Problem description:
Only one stretch of the records below should be repeated. It starts with the line containing "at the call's" and goes on through the line containing "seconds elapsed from", exactly as written.

Extracted records:
○ ○ ○ ○ ○

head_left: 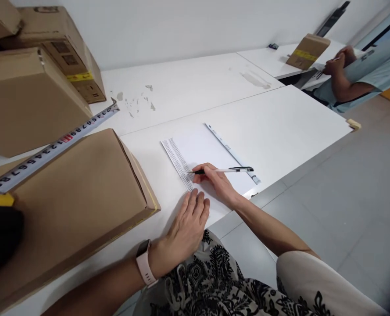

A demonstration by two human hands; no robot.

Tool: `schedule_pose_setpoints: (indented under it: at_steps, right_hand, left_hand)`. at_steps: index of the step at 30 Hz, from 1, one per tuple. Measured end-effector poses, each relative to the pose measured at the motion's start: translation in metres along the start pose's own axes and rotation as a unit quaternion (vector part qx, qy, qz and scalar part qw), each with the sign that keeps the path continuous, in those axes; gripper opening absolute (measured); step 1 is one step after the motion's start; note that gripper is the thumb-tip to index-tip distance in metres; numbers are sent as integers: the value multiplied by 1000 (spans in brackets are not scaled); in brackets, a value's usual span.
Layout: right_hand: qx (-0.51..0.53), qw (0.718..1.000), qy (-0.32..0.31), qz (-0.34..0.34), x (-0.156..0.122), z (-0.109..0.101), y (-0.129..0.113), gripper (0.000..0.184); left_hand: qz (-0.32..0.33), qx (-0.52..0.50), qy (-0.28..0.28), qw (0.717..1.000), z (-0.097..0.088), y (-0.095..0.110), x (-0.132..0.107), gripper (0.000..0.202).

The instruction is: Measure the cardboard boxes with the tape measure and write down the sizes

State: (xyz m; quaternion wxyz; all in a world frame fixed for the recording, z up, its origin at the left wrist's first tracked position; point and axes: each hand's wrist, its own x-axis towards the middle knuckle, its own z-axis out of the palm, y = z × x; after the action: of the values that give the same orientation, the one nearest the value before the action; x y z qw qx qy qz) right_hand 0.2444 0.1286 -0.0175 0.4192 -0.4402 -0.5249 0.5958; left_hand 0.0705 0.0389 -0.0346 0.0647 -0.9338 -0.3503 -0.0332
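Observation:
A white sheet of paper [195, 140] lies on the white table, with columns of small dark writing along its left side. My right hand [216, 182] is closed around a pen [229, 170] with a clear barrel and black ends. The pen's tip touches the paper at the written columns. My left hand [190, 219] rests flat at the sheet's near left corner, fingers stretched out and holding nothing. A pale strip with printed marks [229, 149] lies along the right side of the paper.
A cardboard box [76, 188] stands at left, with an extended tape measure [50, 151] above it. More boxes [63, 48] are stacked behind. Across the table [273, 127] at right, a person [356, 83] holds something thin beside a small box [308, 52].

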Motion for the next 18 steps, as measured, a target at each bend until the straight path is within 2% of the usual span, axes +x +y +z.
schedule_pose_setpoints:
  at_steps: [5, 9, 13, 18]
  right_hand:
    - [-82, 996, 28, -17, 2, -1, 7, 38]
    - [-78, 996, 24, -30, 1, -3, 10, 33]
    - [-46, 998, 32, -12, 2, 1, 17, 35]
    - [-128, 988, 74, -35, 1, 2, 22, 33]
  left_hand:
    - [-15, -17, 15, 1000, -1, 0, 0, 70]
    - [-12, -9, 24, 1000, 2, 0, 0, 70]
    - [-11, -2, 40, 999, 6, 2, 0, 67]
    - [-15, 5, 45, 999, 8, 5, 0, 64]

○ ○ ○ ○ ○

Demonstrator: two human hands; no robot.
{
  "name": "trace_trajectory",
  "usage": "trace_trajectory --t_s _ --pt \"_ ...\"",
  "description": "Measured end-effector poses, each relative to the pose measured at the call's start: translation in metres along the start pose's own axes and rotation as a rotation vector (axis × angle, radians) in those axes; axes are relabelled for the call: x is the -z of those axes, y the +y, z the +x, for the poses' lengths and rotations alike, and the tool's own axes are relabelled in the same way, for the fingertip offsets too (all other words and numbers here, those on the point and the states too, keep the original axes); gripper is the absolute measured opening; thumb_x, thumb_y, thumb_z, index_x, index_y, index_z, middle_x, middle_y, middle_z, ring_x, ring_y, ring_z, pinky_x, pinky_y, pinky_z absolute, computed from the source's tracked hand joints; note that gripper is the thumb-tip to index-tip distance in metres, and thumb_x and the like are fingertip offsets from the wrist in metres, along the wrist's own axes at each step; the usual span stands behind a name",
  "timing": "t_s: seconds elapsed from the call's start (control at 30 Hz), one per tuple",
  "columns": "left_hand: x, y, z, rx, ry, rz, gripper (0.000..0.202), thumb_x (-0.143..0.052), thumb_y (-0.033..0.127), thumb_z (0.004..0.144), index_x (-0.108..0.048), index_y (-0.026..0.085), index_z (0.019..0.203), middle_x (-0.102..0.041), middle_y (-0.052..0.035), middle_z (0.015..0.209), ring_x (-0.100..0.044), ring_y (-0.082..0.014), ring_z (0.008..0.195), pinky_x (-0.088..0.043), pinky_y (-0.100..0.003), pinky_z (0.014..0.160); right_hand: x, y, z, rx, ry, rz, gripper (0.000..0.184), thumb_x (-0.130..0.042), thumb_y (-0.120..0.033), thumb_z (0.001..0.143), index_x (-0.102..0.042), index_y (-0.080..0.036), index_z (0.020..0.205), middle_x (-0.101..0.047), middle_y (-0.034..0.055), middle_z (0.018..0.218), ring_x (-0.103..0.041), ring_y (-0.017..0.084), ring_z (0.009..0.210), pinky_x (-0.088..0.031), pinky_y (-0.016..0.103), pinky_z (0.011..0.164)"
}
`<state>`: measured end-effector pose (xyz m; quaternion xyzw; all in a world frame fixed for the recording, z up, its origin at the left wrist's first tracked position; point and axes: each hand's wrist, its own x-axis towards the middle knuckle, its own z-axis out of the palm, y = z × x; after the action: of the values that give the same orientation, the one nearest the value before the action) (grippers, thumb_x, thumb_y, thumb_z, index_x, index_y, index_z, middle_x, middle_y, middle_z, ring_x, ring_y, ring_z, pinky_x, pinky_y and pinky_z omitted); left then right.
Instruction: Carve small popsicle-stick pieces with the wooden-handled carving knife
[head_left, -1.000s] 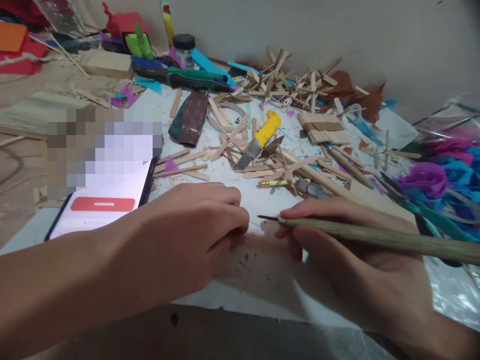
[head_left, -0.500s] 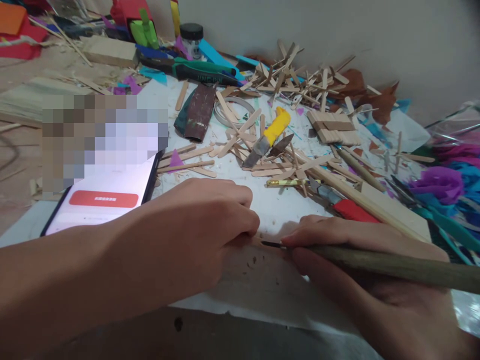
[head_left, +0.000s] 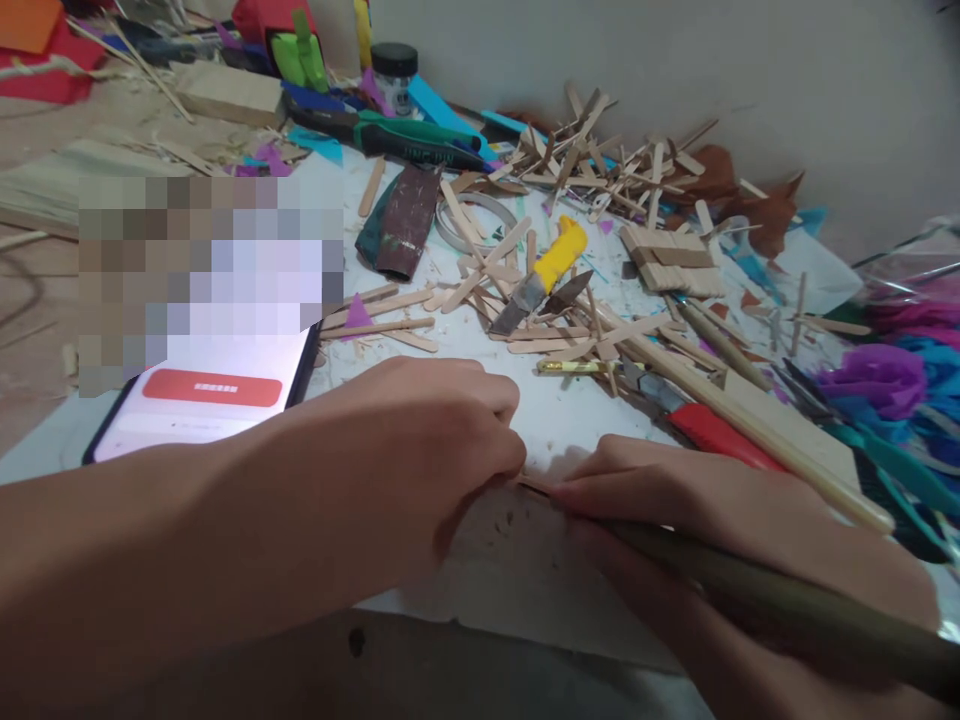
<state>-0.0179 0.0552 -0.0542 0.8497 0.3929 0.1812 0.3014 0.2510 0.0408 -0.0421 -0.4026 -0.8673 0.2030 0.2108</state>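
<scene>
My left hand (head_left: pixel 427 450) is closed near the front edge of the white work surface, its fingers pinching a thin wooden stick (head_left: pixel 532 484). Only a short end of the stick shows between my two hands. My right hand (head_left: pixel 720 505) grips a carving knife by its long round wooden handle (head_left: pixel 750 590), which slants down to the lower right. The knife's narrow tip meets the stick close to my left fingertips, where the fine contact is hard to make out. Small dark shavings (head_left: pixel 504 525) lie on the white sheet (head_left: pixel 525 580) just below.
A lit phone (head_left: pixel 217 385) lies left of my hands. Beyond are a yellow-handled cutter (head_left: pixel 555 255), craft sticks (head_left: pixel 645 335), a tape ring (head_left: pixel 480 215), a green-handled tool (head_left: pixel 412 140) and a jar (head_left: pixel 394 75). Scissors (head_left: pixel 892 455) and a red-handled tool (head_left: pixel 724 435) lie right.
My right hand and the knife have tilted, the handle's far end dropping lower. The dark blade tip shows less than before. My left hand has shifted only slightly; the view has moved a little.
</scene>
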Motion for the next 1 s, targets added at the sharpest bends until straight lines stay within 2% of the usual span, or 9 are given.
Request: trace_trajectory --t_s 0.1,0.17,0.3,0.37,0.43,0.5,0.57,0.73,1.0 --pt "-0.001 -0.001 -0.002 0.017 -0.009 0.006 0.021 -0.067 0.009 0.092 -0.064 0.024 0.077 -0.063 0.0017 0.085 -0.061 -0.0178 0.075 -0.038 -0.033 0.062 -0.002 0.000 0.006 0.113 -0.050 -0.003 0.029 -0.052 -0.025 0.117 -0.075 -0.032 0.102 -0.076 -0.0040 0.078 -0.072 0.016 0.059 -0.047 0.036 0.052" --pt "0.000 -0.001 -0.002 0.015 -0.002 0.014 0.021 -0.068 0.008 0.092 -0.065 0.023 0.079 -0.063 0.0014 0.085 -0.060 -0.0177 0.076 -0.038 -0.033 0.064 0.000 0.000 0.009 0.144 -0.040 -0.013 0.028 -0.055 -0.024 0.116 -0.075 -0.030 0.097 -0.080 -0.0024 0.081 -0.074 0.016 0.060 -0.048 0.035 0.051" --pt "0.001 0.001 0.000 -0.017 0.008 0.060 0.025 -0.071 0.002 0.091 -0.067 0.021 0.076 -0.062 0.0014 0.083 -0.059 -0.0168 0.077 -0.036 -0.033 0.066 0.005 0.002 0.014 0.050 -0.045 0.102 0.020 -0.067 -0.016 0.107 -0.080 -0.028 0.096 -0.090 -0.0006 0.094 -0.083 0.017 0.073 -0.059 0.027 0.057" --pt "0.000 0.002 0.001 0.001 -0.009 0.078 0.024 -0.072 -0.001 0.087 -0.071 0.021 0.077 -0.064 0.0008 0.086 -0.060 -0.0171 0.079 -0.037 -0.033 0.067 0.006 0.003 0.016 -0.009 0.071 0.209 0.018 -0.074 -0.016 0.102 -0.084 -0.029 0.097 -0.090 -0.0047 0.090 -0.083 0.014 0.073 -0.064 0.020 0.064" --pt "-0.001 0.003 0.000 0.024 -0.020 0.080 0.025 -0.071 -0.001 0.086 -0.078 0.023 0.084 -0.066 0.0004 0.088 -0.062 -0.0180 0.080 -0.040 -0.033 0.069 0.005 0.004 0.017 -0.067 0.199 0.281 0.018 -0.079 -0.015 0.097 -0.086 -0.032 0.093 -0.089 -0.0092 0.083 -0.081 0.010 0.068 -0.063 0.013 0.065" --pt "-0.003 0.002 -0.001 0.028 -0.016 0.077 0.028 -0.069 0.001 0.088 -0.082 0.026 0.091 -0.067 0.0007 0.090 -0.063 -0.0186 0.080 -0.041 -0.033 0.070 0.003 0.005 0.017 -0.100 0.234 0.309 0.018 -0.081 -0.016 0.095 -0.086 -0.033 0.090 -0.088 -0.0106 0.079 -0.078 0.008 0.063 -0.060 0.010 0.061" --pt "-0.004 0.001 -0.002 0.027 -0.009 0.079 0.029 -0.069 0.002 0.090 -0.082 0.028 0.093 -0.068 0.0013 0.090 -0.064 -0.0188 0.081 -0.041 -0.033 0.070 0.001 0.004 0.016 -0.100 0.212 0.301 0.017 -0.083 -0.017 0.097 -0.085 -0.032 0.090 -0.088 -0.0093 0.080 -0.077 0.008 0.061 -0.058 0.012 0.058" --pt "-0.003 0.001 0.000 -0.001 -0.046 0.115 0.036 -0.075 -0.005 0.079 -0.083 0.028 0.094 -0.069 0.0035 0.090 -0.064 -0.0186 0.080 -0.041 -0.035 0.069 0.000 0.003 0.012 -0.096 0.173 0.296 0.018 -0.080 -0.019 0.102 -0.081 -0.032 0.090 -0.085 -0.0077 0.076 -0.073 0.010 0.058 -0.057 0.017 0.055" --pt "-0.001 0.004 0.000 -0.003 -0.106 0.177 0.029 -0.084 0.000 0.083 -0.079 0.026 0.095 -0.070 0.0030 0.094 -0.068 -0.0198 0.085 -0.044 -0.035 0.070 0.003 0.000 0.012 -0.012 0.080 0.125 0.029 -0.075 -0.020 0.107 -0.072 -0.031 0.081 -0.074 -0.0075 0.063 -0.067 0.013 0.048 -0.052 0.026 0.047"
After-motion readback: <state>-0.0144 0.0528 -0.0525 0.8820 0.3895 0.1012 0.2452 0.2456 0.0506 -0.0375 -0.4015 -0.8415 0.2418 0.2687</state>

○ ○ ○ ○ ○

Your solution:
  "description": "Measured end-effector poses, each relative to the pose measured at the call's start: translation in metres along the start pose's own axes and rotation as a rotation vector (axis × angle, radians) in those axes; axes are relabelled for the call: x is the -z of those axes, y the +y, z the +x, for the poses' lengths and rotations alike, and the tool's own axes are relabelled in the same way, for the fingertip offsets too (all other words and numbers here, those on the point and the states too, keep the original axes); gripper is the absolute measured opening; thumb_x, thumb_y, thumb_z, index_x, index_y, index_z, middle_x, middle_y, middle_z, ring_x, ring_y, ring_z, pinky_x, pinky_y, pinky_z absolute, computed from the source's tracked hand joints; note that gripper is the thumb-tip to index-tip distance in metres, and thumb_x and the like are fingertip offsets from the wrist in metres, along the wrist's own axes at each step; the usual span stands behind a name",
  "timing": "t_s: seconds elapsed from the call's start (control at 30 Hz), one per tuple",

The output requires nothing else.